Débat / Rencontre
Selon Benoît Peeters
Au loin s'en vont les images
19 oct. - 9 déc. 2011
L'événement est terminé
Cycles de conférences du 19 octobre au 9 décembre 2011
Benoît Peeters, écrivain, scénariste, réalisateur, critique, est invité à partager ses réseaux et ses affinités, à donner le 'ton' à une série de soirées à la façon d'un catalyseur ou d'un dénominateur furtif.
Trois questions à Benoît Peeters par Jean-Pierre Criqui, Chef du service de la Parole, Département du développement culturel du Centre Pompidou :
Jean-Pierre Criqui : Le thème que vous avez choisi pour cette série de rencontres est celui de l’image. Que penser de sa présence au fondement d’une grande partie de vos travaux ?
Benoît Peeters : Même si mon origine est littéraire (Barthes, le Nouveau roman), les images ont très vite pris une place prépondérante dans mon travail. Une sorte de soupçon, ou peut-être de réticence plus intime, m’a tenu à distance du roman comme de tous les « grands genres ». J’ai toujours été plus à l’aise dans les formes intermédiaires, impures, multipliant les collaborations avec des gens d’images. Au début des années 80, quand j’ai commencé à travailler avec Marie-Françoise Plissart, le récit photographique nous est apparu comme un formidable champ d’expérimentation : en réalisant des livres comme Droit de regards ou Le mauvais œil, nous avions tout à apprendre, tout à inventer. À la même époque, quand avec François Schuiten nous avons entamé Les Cités obscures, nous avions le sentiment que la bande dessinée proposait encore d’innombrables territoires à arpenter.
JPC : Vous êtes avant tout préoccupé par la capacité narrative des images. Diriez-vous plus largement, ainsi que le laisse entendre le titre d’un de vos récents essais (Écrire l’image, 2009), qu’il existe une affinité essentielle entre le visuel et le verbal ?
BP : J’ai écrit pour l’image, j’ai écrit sur l’image – ou plus exactement sur les images, car c’est avant tout l’image séquentielle qui m’a retenu, de Töpffer à Hitchcock, de Nadar à Hergé. Mais je ne crois pas qu’il existe une « affinité essentielle entre le visuel et le verbal ». Celui qui écrit sur les images le ressent : le commentaire risque à chaque instant de rester à côté, comme sans prise sur ce qui fascine vraiment. C’est peut-être ce qui m’a retenu jusqu’ici d’écrire sur la peinture, qui tient pourtant une place essentielle dans ma vie. Même dans les arts mixtes comme le cinéma ou la bande dessinée, la complémentarité repose sur une dialectique fragile : très vite si l’on n’y prend garde, le scénario tend à prendre le pouvoir, condamnant les images à n’être que l’exécution d’un programme. À l’inverse, un auteur complet comme Chris Ware conçoit ses bandes dessinées de telle sorte que les relations entre les images ne sont plus d’ordre simplement narratif : leur organisation fonctionne en tous sens, un peu à la façon des connections neuronales. Le verbal remplit chez lui des fonctions multiples : narratives, plastiques, littéraires. À ce titre et quelques autres, Ware est proche de certaines préoccupations de l’art contemporain.
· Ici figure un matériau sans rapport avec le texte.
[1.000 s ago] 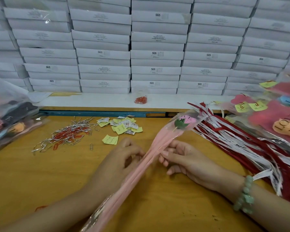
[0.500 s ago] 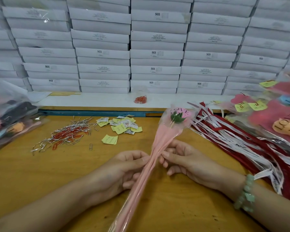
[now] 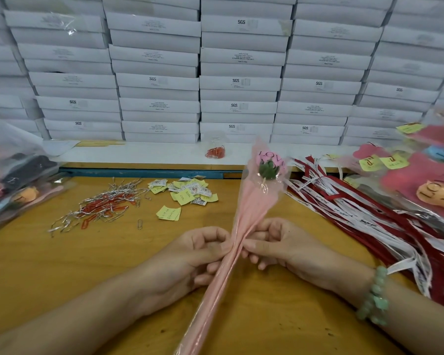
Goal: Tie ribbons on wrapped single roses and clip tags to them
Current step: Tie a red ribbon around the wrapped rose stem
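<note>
A single wrapped rose [image 3: 251,208] in pink and clear film stands nearly upright over the wooden table [image 3: 49,272], its pink "LOVE" bloom at the top. My left hand [image 3: 198,254] and my right hand [image 3: 274,244] pinch the narrow wrap from both sides at mid-stem. Red and white ribbons [image 3: 364,213] lie in a heap on the right. Yellow and printed tags [image 3: 185,194] are scattered at centre-left. Paper clips and silver twist ties [image 3: 100,207] lie further left.
Stacked white boxes [image 3: 239,80] form a wall behind a white ledge, which holds a small jar of red clips [image 3: 215,149]. A plastic bag of items [image 3: 13,170] sits at the left edge. Wrapped roses with yellow notes [image 3: 420,175] pile up at the right.
The rose has swung from leaning right to nearly upright, its bloom rising. Both hands have closed in on the stem from either side.
</note>
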Demonstrator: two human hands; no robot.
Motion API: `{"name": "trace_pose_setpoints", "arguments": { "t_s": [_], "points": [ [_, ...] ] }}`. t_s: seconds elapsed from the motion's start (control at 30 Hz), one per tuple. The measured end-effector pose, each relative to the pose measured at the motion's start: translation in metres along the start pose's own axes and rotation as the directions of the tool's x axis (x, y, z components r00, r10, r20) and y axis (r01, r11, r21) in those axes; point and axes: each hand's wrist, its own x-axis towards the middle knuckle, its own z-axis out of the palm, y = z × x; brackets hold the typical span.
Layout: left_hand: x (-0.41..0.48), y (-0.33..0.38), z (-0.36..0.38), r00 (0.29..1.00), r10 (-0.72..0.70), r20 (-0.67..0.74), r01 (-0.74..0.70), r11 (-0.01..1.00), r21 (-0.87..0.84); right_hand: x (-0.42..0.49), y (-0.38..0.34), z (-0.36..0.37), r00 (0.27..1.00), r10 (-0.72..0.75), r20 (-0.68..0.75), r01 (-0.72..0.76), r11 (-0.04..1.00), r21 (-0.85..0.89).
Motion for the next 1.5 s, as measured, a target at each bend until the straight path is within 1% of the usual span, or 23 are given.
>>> {"name": "trace_pose_setpoints", "arguments": {
  "t_s": [0.1,0.23,0.33,0.43,0.6,0.77,0.83,0.87,0.93,0.97,1.03,1.1,1.17,1.3,1.43,1.5],
  "points": [
    [0.000,-0.001,0.001,1.000,0.006,-0.011,-0.006,1.000,-0.007,-0.001,0.001,0.003,0.999,-0.033,-0.033,0.032,0.999,-0.018],
    [0.000,-0.001,0.001,1.000,-0.006,0.015,0.006,0.999,-0.050,-0.002,0.004,0.006,0.990,-0.087,-0.112,0.080,0.995,-0.060],
    [-0.001,0.001,-0.001,0.999,-0.024,0.038,0.028,0.995,-0.093,-0.002,0.004,0.009,0.985,-0.114,-0.134,0.102,0.990,-0.093],
    [-0.001,0.001,-0.002,0.999,-0.028,0.034,0.031,0.995,-0.097,-0.001,0.005,0.009,0.979,-0.134,-0.152,0.112,0.983,-0.146],
    [0.002,-0.002,-0.003,0.998,0.022,-0.054,-0.030,0.988,-0.149,0.001,0.006,0.012,0.973,-0.173,-0.150,0.142,0.971,-0.192],
    [0.003,0.002,-0.012,0.982,0.066,-0.179,-0.110,0.962,-0.250,0.002,0.010,0.014,0.958,-0.221,-0.183,0.146,0.924,-0.354],
    [0.003,0.004,-0.015,0.969,0.091,-0.229,-0.147,0.959,-0.242,0.002,0.012,0.014,0.940,-0.286,-0.183,0.169,0.861,-0.480],
    [0.004,0.005,-0.017,0.962,0.108,-0.253,-0.168,0.959,-0.230,0.001,0.012,0.014,0.933,-0.321,-0.160,0.175,0.796,-0.579],
    [0.006,0.004,-0.017,0.949,0.139,-0.282,-0.204,0.955,-0.216,0.001,0.013,0.016,0.931,-0.360,-0.067,0.183,0.616,-0.766],
    [0.007,0.003,-0.017,0.947,0.148,-0.285,-0.215,0.952,-0.219,0.001,0.013,0.017,0.938,-0.347,-0.012,0.185,0.530,-0.827],
    [0.007,0.003,-0.018,0.947,0.154,-0.283,-0.225,0.946,-0.236,0.000,0.015,0.020,0.960,-0.271,0.072,0.180,0.399,-0.899],
    [0.006,0.003,-0.019,0.951,0.155,-0.268,-0.222,0.946,-0.238,0.001,0.017,0.023,0.976,-0.183,0.117,0.171,0.316,-0.933],
    [0.004,0.003,-0.020,0.953,0.157,-0.259,-0.216,0.951,-0.220,0.001,0.015,0.025,0.977,-0.177,0.123,0.172,0.296,-0.940],
    [0.005,0.003,-0.021,0.960,0.145,-0.241,-0.194,0.962,-0.192,0.003,0.008,0.020,0.955,-0.284,0.083,0.149,0.222,-0.964],
    [0.003,0.003,-0.020,0.976,0.127,-0.176,-0.161,0.968,-0.193,0.000,0.005,0.017,0.950,-0.313,-0.003,0.076,0.242,-0.967],
    [0.002,0.003,-0.019,0.982,0.123,-0.146,-0.149,0.971,-0.187,0.000,0.003,0.019,0.955,-0.295,-0.021,0.047,0.220,-0.974]
  ]
}}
JPC : En écho à un film d’Ari Kaurismäki (Au loin s’en vont les nuages, 1996), ce “Selon Benoît Peeters” s’intitule Au loin s’en vont les images. Serait-ce le destin de la culture visuelle que de voir ses objets finalement lui échapper ?
BP : Oui, et les images elles-mêmes sont peut-être en train de s’en aller, à force de se liquéfier. Les frontières entre le graphique, le photographique et le numérique ne cessant de se brouiller, l’arrêt sur image reculant au profit du flux, on a sans doute pris le chemin d’une insidieuse liquidation. Mais la mélancolie de la perte devrait les rendre plus désirables encore.